→ PROBLEM STATEMENT
Print the data that follows exactly, leaving nothing out.

####################

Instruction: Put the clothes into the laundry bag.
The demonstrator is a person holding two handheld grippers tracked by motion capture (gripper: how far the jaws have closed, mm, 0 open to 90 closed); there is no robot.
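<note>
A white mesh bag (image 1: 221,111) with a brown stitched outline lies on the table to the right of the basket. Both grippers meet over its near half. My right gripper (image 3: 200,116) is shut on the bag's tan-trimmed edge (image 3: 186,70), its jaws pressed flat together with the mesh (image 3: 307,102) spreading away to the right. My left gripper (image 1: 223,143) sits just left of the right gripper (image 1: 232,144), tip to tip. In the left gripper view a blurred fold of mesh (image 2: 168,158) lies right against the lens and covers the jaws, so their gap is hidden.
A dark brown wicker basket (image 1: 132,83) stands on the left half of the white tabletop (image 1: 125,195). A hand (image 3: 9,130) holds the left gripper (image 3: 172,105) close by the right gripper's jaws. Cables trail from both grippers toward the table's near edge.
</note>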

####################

→ WRITTEN ANSWER
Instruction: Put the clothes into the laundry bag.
The demonstrator is a person holding two handheld grippers tracked by motion capture (gripper: how far the jaws have closed, mm, 0 open to 90 closed); there is no robot.
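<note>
A white mesh bag (image 1: 221,111) with a brown stitched outline lies on the table to the right of the basket. Both grippers meet over its near half. My right gripper (image 3: 200,116) is shut on the bag's tan-trimmed edge (image 3: 186,70), its jaws pressed flat together with the mesh (image 3: 307,102) spreading away to the right. My left gripper (image 1: 223,143) sits just left of the right gripper (image 1: 232,144), tip to tip. In the left gripper view a blurred fold of mesh (image 2: 168,158) lies right against the lens and covers the jaws, so their gap is hidden.
A dark brown wicker basket (image 1: 132,83) stands on the left half of the white tabletop (image 1: 125,195). A hand (image 3: 9,130) holds the left gripper (image 3: 172,105) close by the right gripper's jaws. Cables trail from both grippers toward the table's near edge.
</note>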

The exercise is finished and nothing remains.